Living in a leafy green area, yet in a central location, affordable housing for young and old and a tightly-knit neighbourhood network: Ackermannbogen in Munich is a newly created city district that is pleasant to live in.
Children are playing catch and football on the large open field between the adjacent rows of houses. The neighbourhood gets together in the adjoining Café Rigoletto. “How are you?“ says the waitress, greeting a young woman who is reading the newspaper at a sunny window seat. Ackermannbogen’s inhabitants know each other – their children go to the same schools and kindergartens, their paths cross several time a day, and they come together to represent their interests in one of the many citizens’ initiatives, the recreation rooms of which are open to all. The community barter network offers cookery and yoga courses, there are still some free places in the Musikgarten for young children, and the neighbourhood work association organises a media workshop for youngsters in the creative garage. There are probably few other districts in Munich that have such a vibrant, close-knit community network as Ackermannbogen. But that has not always been the case. Domestic culture and lifestyle have developed over time in the newly-built district. Fifteen years ago, the city set the course for the conversion project which was to develop the site of the former Waldmann and Stetten Barracks south of the Olympic Park into a residential and working district for 5,000 up to 6,000 people with some 500 jobs. So the new city district was planned on the drawing board in Schwabing-West, just three kilometres from the city centre. That meant that the inhabitants of the first section needed great imagination and pioneering spirit. Although many hopes and wishes were pinned on the emerging new city district, hardly anyone could imagine at first how it might turn out in the future. After the difficult early years when planning deficiencies emerged, such as a lack of schools, the overall concept of the city is now back on track, not least through civic involvement. Various municipal funding measures that awarded grants subsidising home ownership and rents led to the emergence of a new urban district with affordable housing at Ackermannbogen. Young and old, and in particular families who would have been forced out of Munich’s city centre to the periphery on account of the high rents, found a new home in the many new buildings.
A drop in the ocean
There is still evidence of gentrification problems in many parts of Munich, however. There is a general housing shortage in the city on the River Isar, affordable rented housing is generally scarce, especially in the city centre. Admittedly, in view of the growing need, Ackermannbogen with its 2,200 apartments is just a drop in the ocean. But the new district at least shows ways in which cities can counter the trend towards dying city centres and the expansion of urban commuter belts around the city. Planning is now under way for the site’s fourth and final construction phase. At last, the district is also going to get a supermarket. The site’s last southern tip will be lively, that is for sure. Some 40 per cent of the planned apartments are being developed by building cooperatives and community building groups.

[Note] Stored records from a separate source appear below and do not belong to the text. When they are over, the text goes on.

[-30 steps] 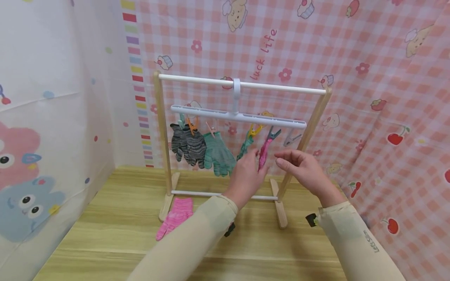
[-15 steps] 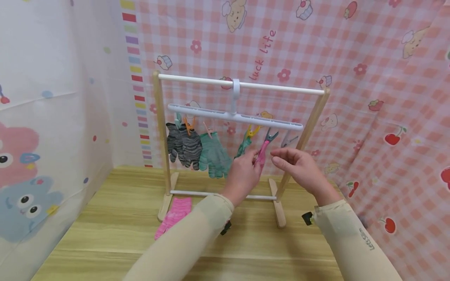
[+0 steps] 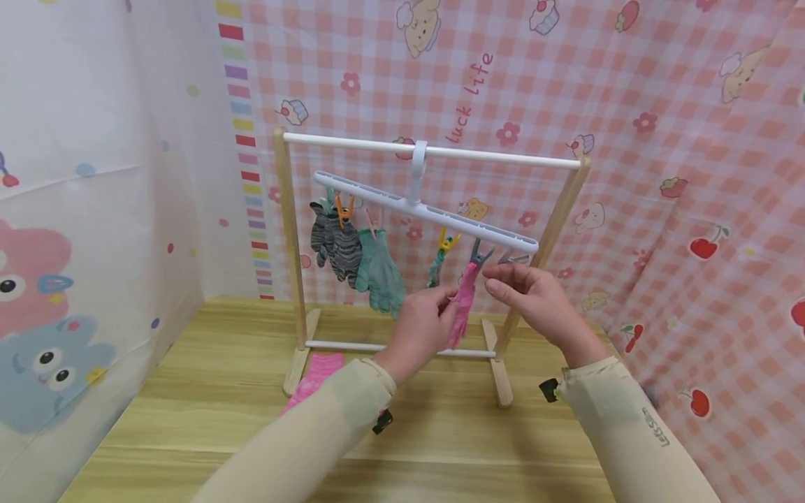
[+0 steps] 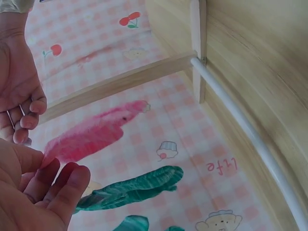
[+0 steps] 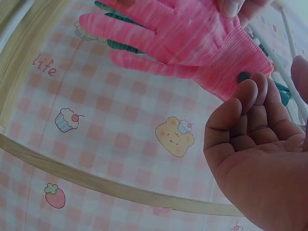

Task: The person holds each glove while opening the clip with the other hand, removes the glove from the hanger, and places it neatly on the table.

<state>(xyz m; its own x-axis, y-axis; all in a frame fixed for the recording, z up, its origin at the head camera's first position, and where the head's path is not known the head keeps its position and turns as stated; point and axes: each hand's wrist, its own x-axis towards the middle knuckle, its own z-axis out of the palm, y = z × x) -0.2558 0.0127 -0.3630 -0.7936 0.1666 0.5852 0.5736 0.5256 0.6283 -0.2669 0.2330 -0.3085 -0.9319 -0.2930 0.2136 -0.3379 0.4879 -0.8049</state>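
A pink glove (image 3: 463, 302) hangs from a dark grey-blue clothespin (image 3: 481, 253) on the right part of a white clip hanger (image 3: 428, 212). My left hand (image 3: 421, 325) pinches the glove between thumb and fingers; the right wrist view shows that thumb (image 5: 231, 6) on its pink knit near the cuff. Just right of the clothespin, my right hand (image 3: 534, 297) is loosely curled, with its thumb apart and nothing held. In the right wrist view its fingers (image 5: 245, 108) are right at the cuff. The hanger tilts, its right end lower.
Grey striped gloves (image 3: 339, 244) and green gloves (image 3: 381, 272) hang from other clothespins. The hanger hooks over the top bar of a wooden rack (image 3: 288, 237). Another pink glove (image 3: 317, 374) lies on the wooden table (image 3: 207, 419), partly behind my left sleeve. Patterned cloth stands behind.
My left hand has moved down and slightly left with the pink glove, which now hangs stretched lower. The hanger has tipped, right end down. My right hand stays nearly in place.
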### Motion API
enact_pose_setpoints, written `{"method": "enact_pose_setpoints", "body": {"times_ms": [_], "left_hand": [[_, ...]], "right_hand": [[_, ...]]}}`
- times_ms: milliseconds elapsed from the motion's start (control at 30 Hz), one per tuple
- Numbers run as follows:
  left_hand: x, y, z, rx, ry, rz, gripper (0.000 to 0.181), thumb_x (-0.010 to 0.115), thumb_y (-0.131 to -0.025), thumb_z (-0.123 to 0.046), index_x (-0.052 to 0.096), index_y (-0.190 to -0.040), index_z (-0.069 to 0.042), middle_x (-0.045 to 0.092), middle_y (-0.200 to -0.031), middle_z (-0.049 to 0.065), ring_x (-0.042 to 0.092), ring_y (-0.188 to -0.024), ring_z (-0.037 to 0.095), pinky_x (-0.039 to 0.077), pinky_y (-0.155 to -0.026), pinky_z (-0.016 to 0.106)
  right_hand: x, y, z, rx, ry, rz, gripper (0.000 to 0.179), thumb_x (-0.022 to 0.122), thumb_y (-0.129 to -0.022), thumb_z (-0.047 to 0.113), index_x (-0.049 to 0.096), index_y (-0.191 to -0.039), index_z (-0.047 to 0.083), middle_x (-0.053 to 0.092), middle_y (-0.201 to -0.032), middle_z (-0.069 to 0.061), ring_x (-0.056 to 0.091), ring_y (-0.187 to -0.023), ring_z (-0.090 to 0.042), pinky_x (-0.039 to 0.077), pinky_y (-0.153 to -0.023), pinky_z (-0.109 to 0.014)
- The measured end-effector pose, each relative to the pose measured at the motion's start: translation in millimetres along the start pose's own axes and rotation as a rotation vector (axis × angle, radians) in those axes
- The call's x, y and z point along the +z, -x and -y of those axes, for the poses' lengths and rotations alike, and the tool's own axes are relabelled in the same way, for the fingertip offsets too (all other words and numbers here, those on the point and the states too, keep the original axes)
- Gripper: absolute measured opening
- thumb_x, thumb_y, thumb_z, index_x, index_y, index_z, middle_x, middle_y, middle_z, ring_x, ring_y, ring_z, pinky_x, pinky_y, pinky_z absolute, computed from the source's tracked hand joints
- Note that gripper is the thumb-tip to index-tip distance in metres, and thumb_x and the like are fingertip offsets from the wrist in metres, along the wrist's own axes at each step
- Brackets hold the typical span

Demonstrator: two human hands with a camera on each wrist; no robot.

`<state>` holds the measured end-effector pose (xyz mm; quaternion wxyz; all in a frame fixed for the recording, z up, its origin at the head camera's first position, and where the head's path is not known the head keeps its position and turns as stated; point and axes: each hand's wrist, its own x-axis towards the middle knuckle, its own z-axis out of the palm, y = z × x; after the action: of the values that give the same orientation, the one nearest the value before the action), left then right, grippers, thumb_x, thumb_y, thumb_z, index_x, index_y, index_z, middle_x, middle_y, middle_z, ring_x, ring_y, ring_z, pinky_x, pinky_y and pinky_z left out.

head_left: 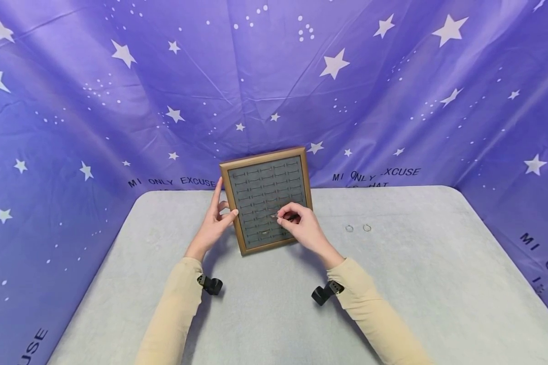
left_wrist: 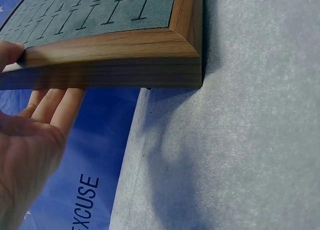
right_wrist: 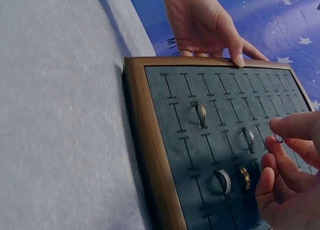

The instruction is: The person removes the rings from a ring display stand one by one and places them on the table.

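A wood-framed ring tray [head_left: 266, 155] with a dark green slotted pad stands tilted on the table. My left hand [head_left: 211, 225] holds it by the left side, thumb on the front of the frame and fingers behind. With thumb and forefinger, my right hand [head_left: 308, 229] pinches a small ring [right_wrist: 279, 139] close over the pad's lower right part. In the right wrist view, a gold ring [right_wrist: 202, 115], a silver ring [right_wrist: 249, 139], a wide silver ring [right_wrist: 225, 182] and a twisted gold ring [right_wrist: 245, 178] sit in slots.
On the grey table [head_left: 265, 309], right of the tray, lie a silvery ring [head_left: 349, 228] and a gold-toned ring [head_left: 367, 228]. A purple star-printed cloth [head_left: 255, 76] hangs behind the table and along both sides.
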<state>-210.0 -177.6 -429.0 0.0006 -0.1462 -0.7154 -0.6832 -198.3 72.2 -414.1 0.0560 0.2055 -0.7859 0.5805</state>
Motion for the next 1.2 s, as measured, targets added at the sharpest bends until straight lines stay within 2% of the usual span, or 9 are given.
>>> {"method": "enact_pose_setpoints", "body": {"times_ms": [67,300,500,633,933,1200], "left_hand": [[0.1,0.5,-0.4,-0.002,-0.003,0.001,0.088,0.055,-0.096,0.003,0.001,-0.156,-0.031,0.053,-0.117,0.026,0.064,-0.083,0.021,0.057,-0.076,0.034],[0.3,1.7,-0.9,-0.007,0.000,-0.002,0.088,0.055,-0.096,0.003,0.002,-0.156,-0.033,0.053,-0.113,0.022,0.064,-0.081,0.020,0.057,-0.076,0.035],[-0.1,1.3,-0.3,0.000,0.006,-0.005,0.087,0.055,-0.095,0.004,0.000,-0.157,-0.026,0.053,-0.109,0.020,0.064,-0.079,0.020,0.057,-0.074,0.032],[-0.2,1.4,-0.5,0.001,0.004,-0.001,0.087,0.054,-0.095,0.004,-0.001,-0.157,-0.026,0.053,-0.109,0.021,0.064,-0.079,0.020,0.057,-0.075,0.032],[0.1,1.1,-0.8,0.004,-0.018,0.004,0.088,0.054,-0.096,0.003,0.001,-0.156,-0.033,0.053,-0.118,0.027,0.064,-0.087,0.022,0.057,-0.077,0.034],[1.0,0.9,-1.6,-0.004,-0.014,0.003,0.088,0.054,-0.096,0.003,0.002,-0.156,-0.036,0.053,-0.116,0.026,0.062,-0.086,0.022,0.057,-0.075,0.033]], "right_hand": [[-2.8,1.2,3.0,-0.006,0.004,0.001,0.006,0.066,-0.082,-0.011,0.064,-0.087,-0.009,0.063,-0.084,-0.021,0.055,-0.075,-0.030,0.042,-0.061,-0.026],[-6.6,-1.1,-33.4,0.005,0.031,-0.023,0.009,0.070,-0.082,-0.005,0.066,-0.087,0.001,0.064,-0.083,-0.008,0.053,-0.073,-0.018,0.043,-0.060,-0.024],[-13.6,2.2,-36.8,0.024,0.038,-0.032,0.009,0.070,-0.082,-0.005,0.067,-0.088,0.001,0.065,-0.084,-0.008,0.054,-0.074,-0.019,0.043,-0.060,-0.023],[-18.2,5.4,-38.8,0.041,0.027,-0.035,0.009,0.070,-0.082,-0.005,0.066,-0.088,0.000,0.065,-0.085,-0.009,0.054,-0.074,-0.019,0.043,-0.060,-0.022],[-29.0,10.0,-42.6,0.066,0.028,-0.054,0.007,0.070,-0.083,-0.003,0.067,-0.088,0.000,0.065,-0.087,-0.010,0.055,-0.082,-0.020,0.044,-0.065,-0.021],[-41.8,16.7,-50.1,0.110,0.017,-0.070,0.007,0.069,-0.083,-0.003,0.067,-0.090,-0.002,0.065,-0.092,-0.013,0.056,-0.090,-0.023,0.048,-0.070,-0.023]]}}
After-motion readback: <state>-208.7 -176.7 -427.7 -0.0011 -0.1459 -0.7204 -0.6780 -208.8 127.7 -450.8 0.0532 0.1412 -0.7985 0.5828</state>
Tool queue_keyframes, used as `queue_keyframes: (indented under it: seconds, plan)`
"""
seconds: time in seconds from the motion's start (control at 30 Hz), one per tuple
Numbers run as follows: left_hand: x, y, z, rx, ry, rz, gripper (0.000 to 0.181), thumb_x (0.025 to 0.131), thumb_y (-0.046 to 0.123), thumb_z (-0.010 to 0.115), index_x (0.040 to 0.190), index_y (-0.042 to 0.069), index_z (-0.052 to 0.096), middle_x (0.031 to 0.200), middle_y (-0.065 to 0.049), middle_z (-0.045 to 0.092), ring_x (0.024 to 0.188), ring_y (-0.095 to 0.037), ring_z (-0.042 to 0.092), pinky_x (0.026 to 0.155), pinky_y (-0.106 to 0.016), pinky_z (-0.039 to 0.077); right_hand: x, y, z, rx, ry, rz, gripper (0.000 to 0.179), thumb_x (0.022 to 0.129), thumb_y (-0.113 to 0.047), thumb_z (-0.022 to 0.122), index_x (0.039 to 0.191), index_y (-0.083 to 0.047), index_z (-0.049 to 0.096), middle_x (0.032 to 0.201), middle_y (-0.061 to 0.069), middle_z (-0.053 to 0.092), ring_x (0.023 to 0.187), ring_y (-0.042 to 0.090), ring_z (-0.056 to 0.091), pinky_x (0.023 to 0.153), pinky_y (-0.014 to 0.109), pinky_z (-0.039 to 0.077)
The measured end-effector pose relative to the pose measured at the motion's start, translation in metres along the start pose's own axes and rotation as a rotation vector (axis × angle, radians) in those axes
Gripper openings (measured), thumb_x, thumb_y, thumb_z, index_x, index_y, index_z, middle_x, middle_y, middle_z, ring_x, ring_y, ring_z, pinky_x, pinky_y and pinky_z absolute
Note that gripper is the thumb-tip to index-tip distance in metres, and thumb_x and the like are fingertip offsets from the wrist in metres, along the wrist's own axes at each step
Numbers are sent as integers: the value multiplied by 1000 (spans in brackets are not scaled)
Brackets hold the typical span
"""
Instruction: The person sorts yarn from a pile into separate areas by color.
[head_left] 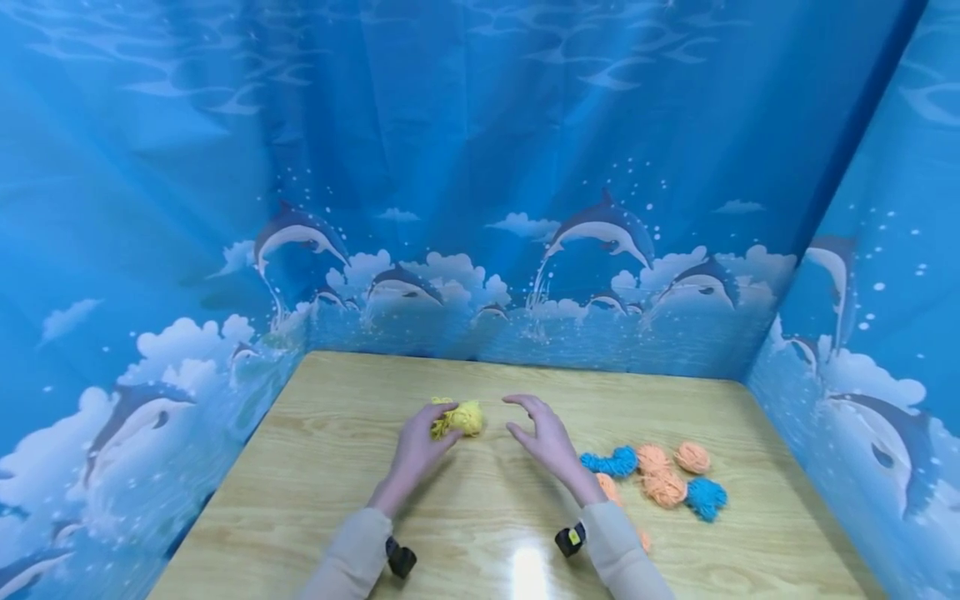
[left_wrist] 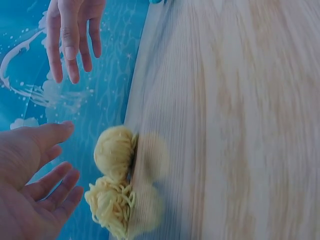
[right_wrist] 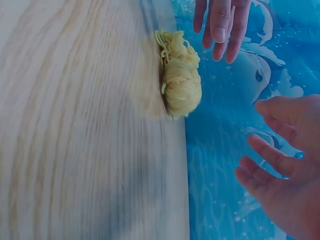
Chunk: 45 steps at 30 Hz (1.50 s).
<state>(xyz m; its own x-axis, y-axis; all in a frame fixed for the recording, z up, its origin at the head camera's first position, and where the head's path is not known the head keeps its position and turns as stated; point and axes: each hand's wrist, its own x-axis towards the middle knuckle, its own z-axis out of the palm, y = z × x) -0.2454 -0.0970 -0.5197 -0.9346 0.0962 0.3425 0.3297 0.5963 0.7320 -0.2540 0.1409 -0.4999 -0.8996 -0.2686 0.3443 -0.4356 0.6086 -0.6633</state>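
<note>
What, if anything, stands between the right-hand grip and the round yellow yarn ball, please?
Nothing visible does: only a gap over the table separates the right-hand grip from the round yellow yarn ball. Blue yarn and orange yarn lie to the right.

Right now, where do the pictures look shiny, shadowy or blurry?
In the head view, a white glare spot shines on the table, near the bottom edge; in the left wrist view, the yellow yarn has a pale, blurry reflection beside it; in the right wrist view, a soft grey shadow darkens the lower tabletop.
</note>
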Motion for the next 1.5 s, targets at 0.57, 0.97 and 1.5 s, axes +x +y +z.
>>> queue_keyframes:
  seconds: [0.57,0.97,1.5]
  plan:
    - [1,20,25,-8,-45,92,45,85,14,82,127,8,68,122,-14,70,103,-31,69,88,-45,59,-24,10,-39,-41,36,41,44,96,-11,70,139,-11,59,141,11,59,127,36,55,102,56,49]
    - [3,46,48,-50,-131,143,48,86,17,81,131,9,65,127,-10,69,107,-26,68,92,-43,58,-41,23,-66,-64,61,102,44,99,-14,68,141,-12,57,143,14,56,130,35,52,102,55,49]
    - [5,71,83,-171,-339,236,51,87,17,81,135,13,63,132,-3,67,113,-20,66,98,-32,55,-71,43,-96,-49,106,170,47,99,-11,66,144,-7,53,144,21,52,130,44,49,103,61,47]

Such private house-building cooperatives have obvious advantages over profit-orientated property developers. The future inhabitants are already involved at the planning stage, discuss their future district with the city and want to achieve their ambitions with regard to the quality of their homes and their lives.
Different types of housing
Wedged between three thoroughfares and the Olympic Park, the district is visibly separated from other districts. A number of tall rows of buildings and residential blocks with up to 11 storeys form a framework for the arch-shaped site on the street-facing sides. In the area enclosed within, however, a varied and multifaceted world of different types and concepts of ideal housing opens up. Classical-style residential buildings, bright one-family and split-level homes and wooden buildings are gathered around a central green axis. Some rows are equipped with solar cells on the roof, or linked up with a heat accumulator and central power centre. Play areas and leafy arcades, joint courtyards and private verandas open up inside toward the green areas. Various residential forms, such as multigenerational housing, housing cooperatives and rows of houses with their own gardens, are concentrated in this nearly carless urban district. Only a few of the streets in the reduced traffic areas are even fit for traffic. There are cellars underneath about 80 per cent of the total area, some of which are used as garages. “None of us here has a car,“ says the waitress at Café Rigoletto in parting. “We live in the city, we don’t need one. And if you ever do, there is a car-sharing station here in the district.“ In Ackermannbogen, you can live in a leafy green area in the city centre largely free of exhaust fumes, traffic and noise. This is a model that may turn out to be a blueprint for the future if the inhabitants do their bit.